1. ''insanların aptallığı herşeye bir yanıtlarının olmasından kaynaklanır. romanların bilgeliği ise herşey için bir sorularının olmasından ileri gelir .''

    milan kundera
  2. keşke herkesin hayatında olsa dediğim bir gereksizlik.
  3. romanın günümüzde karşılığı filmler olmuyor mu sahiden sorgulanması gereken bir konu
  4. bindokuzyüzseksendört de bahsedilen bir konuya dikkat çekeyim

    !---- spoiler ----!


    yapılan araştırmalarda insanların; anadili ile düşündükleri ortaya çıkmıştır, bu da şunu gösterir insanların düşünmesi için anadillerinin olması gerekir, ancak siz bu anadilin üzerinde bir hakimiyet kurarsanız ya da yeni bir dil yaratırsanız bu şekliyle düşüncelere hakim olursunuz. işte bu nedenle büyük birader sistemi, dilde olabildiğince sadeleşme yoluna gitmiştir, böylece insanlara düşünseler bile onların seçtikleri sözcüklerle düşünmeleri sağlanmıştır.

    !---- spoiler ----!


    her kitabın yeni bir düşünce şekli, dilin farklı bir kullanım alanı olduğunu biliyoruz. her farklı kullanım, bir kelimenin, bir cümlenin zihnimizde ki farklı yaratımları, bize derinliklerimize inmemiz gereken farklı fikirler ve sorularla dolu kuyular açar. her kitapta kuyular bilinçaltı derinliğimizde izler bırakarak kendi yolunu bulurken, bizde yaşamın cevaplardan çok sorularla dolu olduğunun farkına varırız.
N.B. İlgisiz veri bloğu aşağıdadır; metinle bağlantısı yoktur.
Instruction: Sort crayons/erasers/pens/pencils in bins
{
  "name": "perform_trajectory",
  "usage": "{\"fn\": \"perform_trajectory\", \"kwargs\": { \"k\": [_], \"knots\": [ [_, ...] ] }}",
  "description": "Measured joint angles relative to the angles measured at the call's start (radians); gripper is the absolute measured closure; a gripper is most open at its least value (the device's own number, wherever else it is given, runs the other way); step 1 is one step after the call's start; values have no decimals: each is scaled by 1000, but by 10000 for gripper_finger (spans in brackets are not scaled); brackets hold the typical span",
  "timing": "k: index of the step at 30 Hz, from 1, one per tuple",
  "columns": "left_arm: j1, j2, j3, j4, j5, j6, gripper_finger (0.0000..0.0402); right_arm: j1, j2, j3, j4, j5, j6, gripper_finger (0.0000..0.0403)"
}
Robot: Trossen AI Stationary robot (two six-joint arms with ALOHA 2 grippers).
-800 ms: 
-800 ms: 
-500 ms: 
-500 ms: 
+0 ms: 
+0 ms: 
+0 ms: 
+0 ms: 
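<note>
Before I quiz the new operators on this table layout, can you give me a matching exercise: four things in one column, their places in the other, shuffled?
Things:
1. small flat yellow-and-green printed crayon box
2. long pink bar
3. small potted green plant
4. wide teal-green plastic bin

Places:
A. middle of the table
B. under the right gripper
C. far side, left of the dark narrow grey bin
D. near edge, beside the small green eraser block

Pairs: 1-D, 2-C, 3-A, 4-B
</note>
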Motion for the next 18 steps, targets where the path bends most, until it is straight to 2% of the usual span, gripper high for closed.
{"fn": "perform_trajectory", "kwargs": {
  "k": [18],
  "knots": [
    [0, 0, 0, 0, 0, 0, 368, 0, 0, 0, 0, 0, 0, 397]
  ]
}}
    kitap okumayan insan ya da daha doğrusu, kelimelerle işi olmayan ve günlük hayatını 100 kelimeyle idame ettiren insan, her şeyden çok, cevaplara sahiptir. söylenecek her şey için bir cevap vardır ona göre. sahip olduğu sınır, ona yeter. insanlığının ilahi veya hayvani parçaları üzerinde durmaz, içgüdüleri bile yerleşmemiş ve arayışını baştan bitirmiştir.

    daha tehlikelisi,

    soru sormaz!

    bu onu, her türlü manipülasyona ve hiyerarşik düzenin bir parçası olmaya elverişli kılar.

    daha elverişli en azından.

    iş-ev-okul-tarla vb. doğrultular arasında yaşamı milyonlarcası gibi akıp giderken, amacının yine birinden diğerine gitmek olduğunu düşünür.

    doğrudan kitap okumamasına rağmen, meraklı ve soru sormaya eğilimli insanları da günlük yaşamda görüyor ve saygıyla selamlıyorken, en azından daha derine inmek için kendilerini yeni dünyalar hatta evrenler keşfedebilecekleri okuma alışkanlığına çağırıyorum.
  5. tarihi ve bilimi hatta mitolojiyi "gerçek" kabullenmiş yazarları ortaya çıkaran basliktir. modern çağın insanlara dayattığı "gerçek" tam da bu kanallarla verilir. "gerçek" sözcüğünün ontolojik karsiligina haiz her şeyin gerçeğini bildiğini zanneden modern insanın her konuda bir cevabı vardır. bilimin öne sürdüğü "gerçekler" bile tartışmalı ve kümülatif bir seyir halinde değişip dururken, sorgulama, hayal etme yeteneklerini kaybeden insanların büyük resmi görüp her şeyi hazır ve kolay elde etmek istemeleri manidardır. tarihi gerçek kabul etmiş bunyeler tarih tekerrürden ibarettir "gerçeğine" katkı sunmaktan başka bir şey yapmazlar. üstelik bir fikri verebilmek için yüzlerce sayfa hikaye anlatmaya da gerek yoktur, kelime dağarcığıni genişletmek de luzumsuzdur, internet diye bir şey var, iyi kitapların da filmi yapılıyor zaten değil mi ? her şey hazır gelsin, aman sen okuma, yorma kendini, gerçekleri takip et, zeus seni korusun.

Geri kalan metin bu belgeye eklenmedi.